Carrol Cox wrote:
>What is a theory of psychology a theory *of*?
>
>Off hand, I can't see any reason for having one.
So why are you clinically depressive? Even if you give a biologically
based answer, you've got a theory of psychology.
One can reduce depression *in the abstract* to chemical activity in the brain. But in every person that chemical activity is a constituent in a unique history (an ensemble of social relations), which is so extraordinarily complex that neither now nor in the future can one elaborate a "science" that will apply to particular people. One can have a theory of neuroscience and one can have a theory of social relations. One cannot have a theory of the individual. So what can a psychological theory be *of*.
Qualification: Learning theory is perhaps possible and needed -- and I believe some progress in learning theory (separable from either neurology or social relations) has been made. But it also probably ought to have its own name. Theory of Consciousness is in wild disarray but is perhaps possible. But neither theory would tell us / does tell us anything in respect to the many pseudo questions "psychology" seems to revel in.
Carrol
P.S. I put this in a postscript because I'm not sure of the vocabulary appropriate to it. Thinking of course always in a sense *is* chemical activity. I.e., thinking about this sentence I'm writing generates different chemical activity than would thinking about the book I'm reading to review. Probably the difference in chemical activity is not significant enough (what would be significant enough, and will we ever know?) to make any more or less prolonged changes in brain chemical activity. But clearly some kinds of thinking (say daily fear of expected sexual molestation that night by one's father) could / probably does make changes in the brain's ongoing chemical activity. (One label for one kind, or perhaps a genus of kinds, of changes of this sort is PTSD.) Then there develops defects in the flow and re-uptake of serotonin by the neurons in the brain. One is clinically depressed. But no two people with that kind of chemical activity express it in the same way. For that one needs to search for social causes, which are probably undiscoverable. There are some general empirical observations possible. Somewhere over half, perhaps considerably more than half, of depressed people are afraid of the phone. For us, the answering machine is one of the beauties of the 20th century. But not all are. All are in some sense "afraid" of a lot of things, but it would be foolish to try to explain these fears. They are simply part of that unique history to which we give the label of "an individual person." I take it that what you and Zizek think of as psychology tries to explain these phenomena. I think that is silly.
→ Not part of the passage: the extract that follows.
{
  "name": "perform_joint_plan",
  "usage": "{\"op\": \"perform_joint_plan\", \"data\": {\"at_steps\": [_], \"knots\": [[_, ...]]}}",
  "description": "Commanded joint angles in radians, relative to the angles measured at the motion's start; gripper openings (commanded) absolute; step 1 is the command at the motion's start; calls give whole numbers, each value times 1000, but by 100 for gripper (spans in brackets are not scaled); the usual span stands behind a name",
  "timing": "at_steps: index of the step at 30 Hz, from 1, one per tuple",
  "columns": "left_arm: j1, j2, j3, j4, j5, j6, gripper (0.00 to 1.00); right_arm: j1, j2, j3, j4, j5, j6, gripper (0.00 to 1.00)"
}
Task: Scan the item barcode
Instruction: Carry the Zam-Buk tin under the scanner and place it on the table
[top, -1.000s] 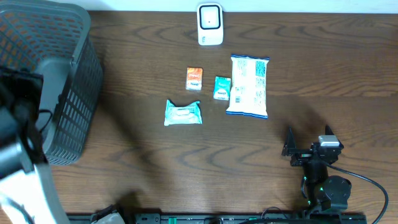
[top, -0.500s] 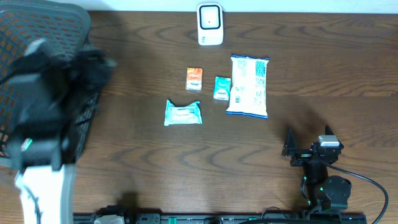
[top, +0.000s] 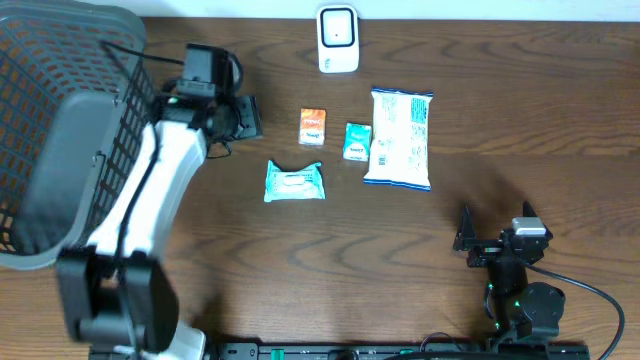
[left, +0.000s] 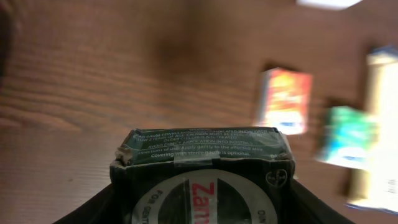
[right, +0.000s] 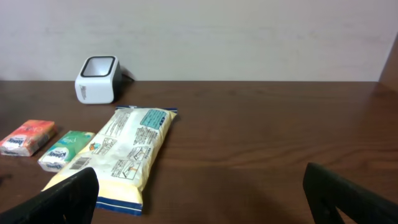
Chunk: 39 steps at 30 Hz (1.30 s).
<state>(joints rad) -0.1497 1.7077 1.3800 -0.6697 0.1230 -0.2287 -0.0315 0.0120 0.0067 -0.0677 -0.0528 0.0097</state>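
Note:
My left gripper (top: 247, 118) is shut on a dark green box (left: 202, 155) with small white print and a round label. It hangs over the table just left of the orange packet (top: 313, 127). In the overhead view the box is a dark shape at the fingers. The white barcode scanner (top: 338, 40) stands at the table's back centre, right of and beyond the held box. My right gripper (top: 497, 218) rests open near the front right, with nothing between its fingers (right: 65, 199).
A grey mesh basket (top: 60, 130) fills the left side. On the table lie a green packet (top: 357, 141), a long white snack bag (top: 400, 138) and a teal wipes pack (top: 294, 182). The right wrist view shows the scanner (right: 97, 79) and the bag (right: 127, 152).
My left arm has swung out from over the basket to the right and now hangs over the table beside the orange packet, box in its grip. The right arm has not moved.

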Motion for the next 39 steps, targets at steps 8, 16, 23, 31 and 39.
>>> {"op": "perform_joint_plan", "data": {"at_steps": [8,16,23,31,39], "knots": [[-20,144,12,40,76,45,65,-6,-5,-1,-5,1,-7,99],[-29,130,12,63,75,45,97,-6,-5,-1,-5,1,-7,99],[-26,9,12,46,76,5,98,-6,-5,-1,-5,1,-7,99],[-26,-273,12,-79,73,-61,99,-6,-5,-1,-5,1,-7,99],[29,-570,12,-242,-27,-85,99,-6,-5,-1,-5,1,-7,99]]}}
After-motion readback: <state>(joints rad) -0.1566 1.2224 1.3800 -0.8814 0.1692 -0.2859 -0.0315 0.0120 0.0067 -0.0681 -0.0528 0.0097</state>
P.S. 2 My therapist tells me (in response to some questions I asked) she always tries to get her clients not to ask "Why?" (I of course have never asked why.) She said she has one client who is really insistent on knowing "why," so she speculates with him to keep him happy. Most of her clients, however, can be weaned away from this sort of wildgoose chase. The question "Why?" (Why am I afraid of telephones when in a deep depression but not when in a mild depression?) presupposes what (I assume) does not exist -- an answer to the question "What is psychology a theory *of*?. Geology is the study of the earth, its internal structure, etc. Political economy is the study of the social relations and culture of the capitalist mode of production. What is psychology the study of?